A post at the blog Overruled lays out the details about how the use of "arbitration" circumvents rights to due process and has made it all legal:
"One day, when Dantz arrived at work a paper was shoved into her hands and she was ordered to sign it. The paper contained something called a “binding mandatory arbitration agreement” which said that, if Applebees broke the law, Dantz no longer had the right to hold it accountable in court and instead would be shunted into a privatized, biased justice system. Dantz refused to sign, and was told that until she did, she would be paid nothing but tips—a violation of federal minimum wage laws. Nevertheless, Dantz needed her job, so she didn’t quit.
After nearly three years of harassment, abuse and long hours for little or no pay, Dantz finally decided that she’d had enough. She filed suit against her employer—and the court kicked her to the curb. Even though Dantz refused to sign the binding arbitration agreement, the court said that merely by continuing to work for Applebees, she was bound by its terms. Debbie Dantz’ employer illegally abused her for almost three years, and Dantz was powerless to hold it accountable.[NOTE: She did not receive a paycheck and her only earnings were from tips.However, the wisdom of her decision, or lack of it, is not the point here.]
Lest there be any doubt, when Dantz was thrown out of court and relegated to privatized arbitration, her opportunity for justice ended right there. Let’s explore a few ways that arbitration differs from real courts:
- Most importantly arbitration is biased in favor of corporate interests. According to a study by Public Citizen which examined almost 20,000 arbitration decisions, the corporate party won a massive 94% of the time. In one case, an arbitrator awarded $11,000 to a debt collector against a woman who owed no money whatsoever, but who had the same name as a woman who did.
- Arbitration is often pay to play. If you bring a suit in federal court, you pay a $350 filing fee, and that’s it. Arbitrators, on the other hand, frequently offer an a la carte menu. If you want to file a motion, that’s $500. If you want a live hearing, $1500. If you want a written explanation of the arbitrator’s ruling, $1500 more. In some cases, consumers have been charged $10,000 or more for the privilege of losing their case before a biased arbitrator.

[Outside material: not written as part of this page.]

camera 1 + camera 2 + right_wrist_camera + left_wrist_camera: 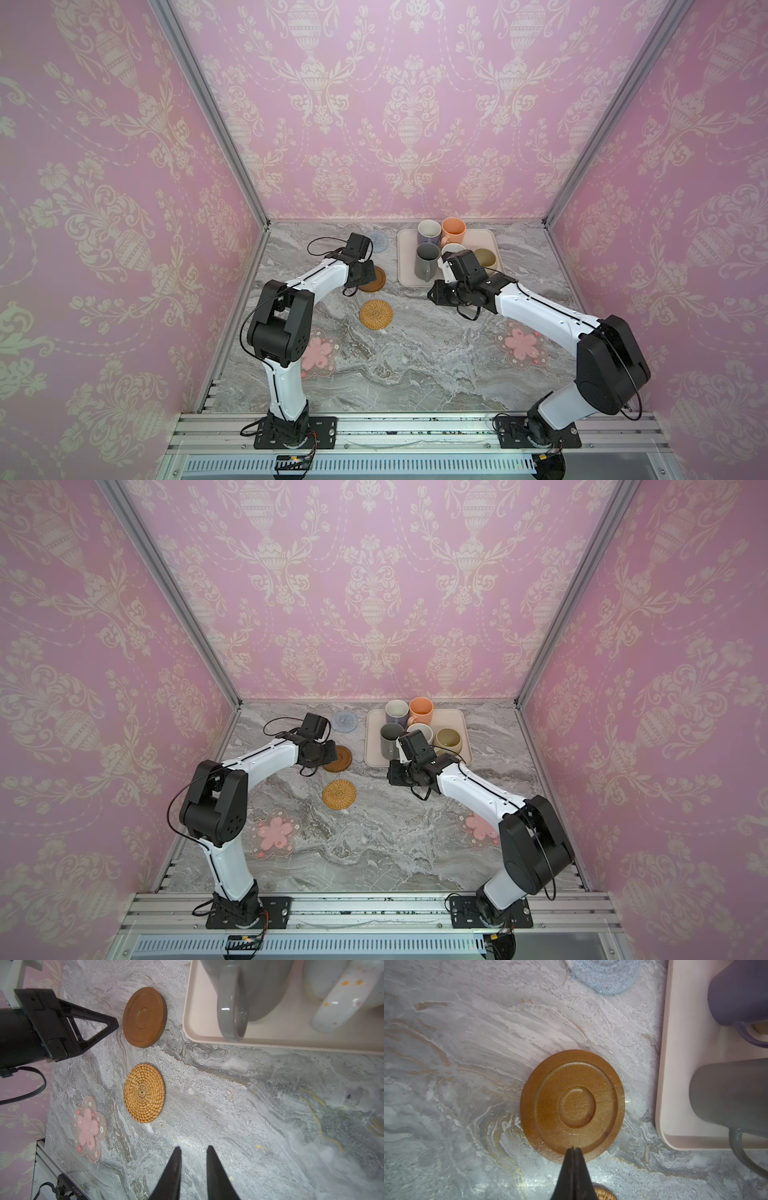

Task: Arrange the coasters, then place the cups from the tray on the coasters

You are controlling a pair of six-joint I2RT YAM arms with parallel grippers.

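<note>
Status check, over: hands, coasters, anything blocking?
Left hand shut, tips at brown coaster rim. Right hand slightly open, empty. All five cups on tray. Nothing in the way.

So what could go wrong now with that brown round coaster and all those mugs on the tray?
The shut left gripper sits at the rim of the brown round wooden coaster; a push might slip over it or shove it against the pale pink rectangular tray nearby. The tall dark grey mug stands close beside the speckled white mug on that tray, so lifting one might knock the other.
</note>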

- Arbitration is secret. Except in California, arbitrators are not required to publicly disclose their decisions. Because they can keep their past history from the public, many arbitration companies market their services to corporations by highlighting their pro-business bias, even as they lobby Congress with claims that they are just as fair and balanced as real live judges.
So in summary, arbitration is expensive; it is secretive, and it is fundamentally unfair. Even worse, it is almost always forced on ordinary Americans. If you have a credit card. Or if you have a job. Or if you have a cell phone. Or if you have a loved one in a nursing home. You have probably been forced to sign an arbitration agreement. Virtually all banks, many employers and some nursing homes will even refuse to do business with you unless you sign away your power to hold them accountable for their actions. If you refuse to sign an arbitration agreement you can lose your credit card, lose your phone service, or even be fired.
The reason why these binding mandatory arbitration agreements are legal is a series of wrongly decided Supreme Court decisions that began in the 1980s. Needless to say, business groups like the Chamber of Commerce are very interested in blocking any legislation which might overturn these wrongful decisions, and they have hired a veritable army of lobbyists to block a bill called the Arbitration Fairness Act, which would prevent companies from coercing their customers and employees into signing away their rights."
In 2007, the National Employment Lawyers Association offered the following testimony before Congress -- their testimony includes documentation on just how many U.S. companies offering just about any type of service have warped the rights of employees nationwide:
"As NELA members can attest from the cases they see in their practices, the use of MA programs as a tool for companies to “stack the deck” in their favor in disputes with their employees has grown exponentially over the last 15 years. Today, 15% to 25% of United States employers use MA programs – covering a conservatively estimated 30 million workers, a greater number than union contracts cover. The attached NELA fact sheet, “Data Points: Increasing Prevalence of Mandatory Arbitration Programs Imposed on Employees,” reviews available statistics showing the dramatic growth of these programs.
"Thousands of American companies use or have used mandatory arbitration, including such household names as Circuit City, Hooter’s, Dillard’s Department Stores, Cisco Systems, Anheuser-Busch, and Halliburton. These companies are in virtually every industry – retail, food services, manufacturing, and financial services, to name a few. The attached list of companies for which the American Arbitration Association (AAA) held at least five employment arbitrations between January 1, 2003, and March 31, 2007, is, of course, just the tip of the iceberg, but it again shows that the use of mandatory arbitration is alive and well in the United States in the 21st Century."
Please note also that arbitration has no appeals. If your arbitrator makes any legal mistake and does not reverse him/herself, then you have no recourse whatsoever.